ARC Conversion: Profits at Risk

Accounts receivable check conversion - ARC - is the next rung in the evolutionary ladder from paper to electronic transaction processing.

The corporate biller stands to gain the most: faster collection operations and reduced risk. Further, billers expect to pay less for the service, because they realize that banks are no longer transporting physical checks from one bank to another in order to clear them.

But what does it mean for banks? How will it affect their operations, their profitability, and their operational risk?

Assessing the Bank's Role

Conversion of the paper check to an electronic ACH affects both the originating and the receiving financial institution - but not equally.

An originating institution that provides the lockbox service to its corporate customer must process the check and create and send the ACH debit. That means new workflow, procedures, costs, staff training, and operational risk - but its customers will expect to pay less for ARC processing than for lockbox processing.

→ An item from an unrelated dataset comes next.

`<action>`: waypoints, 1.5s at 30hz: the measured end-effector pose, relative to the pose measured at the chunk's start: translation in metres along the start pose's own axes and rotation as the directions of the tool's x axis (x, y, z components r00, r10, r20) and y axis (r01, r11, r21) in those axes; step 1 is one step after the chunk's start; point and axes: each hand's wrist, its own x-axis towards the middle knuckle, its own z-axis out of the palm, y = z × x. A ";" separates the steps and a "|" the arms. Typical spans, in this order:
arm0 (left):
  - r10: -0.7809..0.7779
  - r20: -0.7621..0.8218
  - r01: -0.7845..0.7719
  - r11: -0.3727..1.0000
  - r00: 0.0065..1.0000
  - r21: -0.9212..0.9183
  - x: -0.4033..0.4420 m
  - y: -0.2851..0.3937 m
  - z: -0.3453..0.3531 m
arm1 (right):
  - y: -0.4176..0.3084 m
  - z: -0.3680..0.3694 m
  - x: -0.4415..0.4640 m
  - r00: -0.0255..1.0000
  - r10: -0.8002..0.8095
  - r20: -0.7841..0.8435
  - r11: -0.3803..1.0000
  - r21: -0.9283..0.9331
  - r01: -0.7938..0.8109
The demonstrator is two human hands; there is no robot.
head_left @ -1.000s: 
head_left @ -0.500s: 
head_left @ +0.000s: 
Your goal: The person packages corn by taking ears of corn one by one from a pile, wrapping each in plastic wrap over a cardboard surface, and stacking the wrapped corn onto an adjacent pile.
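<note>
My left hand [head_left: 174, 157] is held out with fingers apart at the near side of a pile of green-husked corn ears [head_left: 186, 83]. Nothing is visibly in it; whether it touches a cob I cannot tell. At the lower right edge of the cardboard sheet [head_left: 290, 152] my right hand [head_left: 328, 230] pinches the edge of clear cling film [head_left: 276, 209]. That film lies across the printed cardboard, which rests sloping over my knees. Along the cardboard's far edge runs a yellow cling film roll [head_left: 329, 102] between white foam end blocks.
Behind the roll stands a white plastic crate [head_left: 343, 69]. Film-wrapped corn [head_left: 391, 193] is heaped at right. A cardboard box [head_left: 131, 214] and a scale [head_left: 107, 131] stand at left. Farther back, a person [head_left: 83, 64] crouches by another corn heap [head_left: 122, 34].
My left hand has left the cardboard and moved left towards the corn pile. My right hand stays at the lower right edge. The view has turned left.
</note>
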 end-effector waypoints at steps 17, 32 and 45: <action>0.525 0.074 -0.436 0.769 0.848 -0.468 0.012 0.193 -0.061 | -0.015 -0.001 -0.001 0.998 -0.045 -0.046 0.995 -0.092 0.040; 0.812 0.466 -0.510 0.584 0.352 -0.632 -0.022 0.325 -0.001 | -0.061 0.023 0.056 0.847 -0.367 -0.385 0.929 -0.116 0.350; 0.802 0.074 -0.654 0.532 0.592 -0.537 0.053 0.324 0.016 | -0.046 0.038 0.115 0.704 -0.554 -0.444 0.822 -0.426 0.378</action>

The receiving institution, which pays the ACH debit, will benefit from a cheaper and less risky method of debiting its customers.

A single bank may play both roles - and must consider the cost, revenue, and risk implications of both.

The bank that provides lockbox services has the most volatile business case for ARC conversion. It bears the cost of developing and maintaining an ARC-enabled processing environment while putting traditional retail lockbox revenue at risk.

Fee-based ancillary services can make up some of the revenue shortfall, but managers will need to model costs and revenue under a new set of assumptions.

Revenue at Risk

The benefits of ARC for corporate billers can be found in improved availability of funds, lower clearing fees, and quicker return-item notification. Furthermore, since clearing ACH is generally cheaper than clearing paper checks, treasury managers of the large billers can enter into negotiations for ARC services with the expectation of lower prices.

This prospect creates a troubling predicament for the processing bank. If the lockbox machine is feeding fewer items to the check processing machine, the result is higher unit cost until the bank can reduce fixed-cost elements to match the reduction in items. In the short term, the adoption of ARC may require the bank to incur and absorb a higher unit cost.

Also, with ARC, float revenue will ultimately go away. The float benefit that a bank can realize is intrinsically based on its ability to clear items faster than it grants availability to its customers. But an item that goes through ARC and becomes an ACH transaction will become available in one day, regardless of its routing transit number, location, transportation options or other factors.

As the volume of paper items that need to go through transit dispatch and forward collection is reduced, bank processors will experience a significant cut in direct clearing costs.

The retail lockbox pricing strategy needs to ensure that the lockbox provider is adequately compensated for the benefits. ARC will also represent an additional settlement transaction between the lockbox provider and its customer, and the bank will have the opportunity to price for the additional service.

Making the Adjustment

One might think that once the commitment to ARC is made, it is advantageous to pump up volume as fast as possible to maximize cost reductions. However, until the last reader/sorter is being carted from the building, ARC should be used to lower costs incrementally, item by item. On-us items and local clearinghouse items will cost the originator/lockbox processor just as much with ARC; the marginal cost of clearing them is essentially zero, and their availability is immediate.

Banks can mitigate short-term risks through the appropriate reduction or reallocation of operational resources and effective product repricing. Those that manage dual paper and electronic infrastructures cost-effectively and balance the monetary incentives to themselves and their customers will attract and retain payments business.